Work order :: With nothing left out, give the data back exactly.
↓
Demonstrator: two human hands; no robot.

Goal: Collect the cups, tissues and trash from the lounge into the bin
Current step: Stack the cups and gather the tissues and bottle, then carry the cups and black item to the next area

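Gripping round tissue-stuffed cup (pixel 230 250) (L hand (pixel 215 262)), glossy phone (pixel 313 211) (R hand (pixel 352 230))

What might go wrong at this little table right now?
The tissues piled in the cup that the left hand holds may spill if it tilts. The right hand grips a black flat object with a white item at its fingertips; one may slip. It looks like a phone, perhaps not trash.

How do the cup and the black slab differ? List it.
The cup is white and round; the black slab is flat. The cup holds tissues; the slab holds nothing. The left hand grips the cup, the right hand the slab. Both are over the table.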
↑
Written solution ::
Demonstrator: two human hands; no robot.

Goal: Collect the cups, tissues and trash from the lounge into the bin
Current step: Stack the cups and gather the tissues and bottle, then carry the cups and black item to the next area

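Gripping round tissue-stuffed cup (pixel 230 250) (L hand (pixel 215 262)), glossy phone (pixel 313 211) (R hand (pixel 352 230))

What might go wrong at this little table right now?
The tissues piled in the cup that the left hand holds may spill if it tilts. The right hand grips a black flat object with a white item at its fingertips; one may slip. It looks like a phone, perhaps not trash.

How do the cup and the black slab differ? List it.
The cup is white and round; the black slab is flat. The cup holds tissues; the slab holds nothing. The left hand grips the cup, the right hand the slab. Both are over the table.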

There is no more to the output.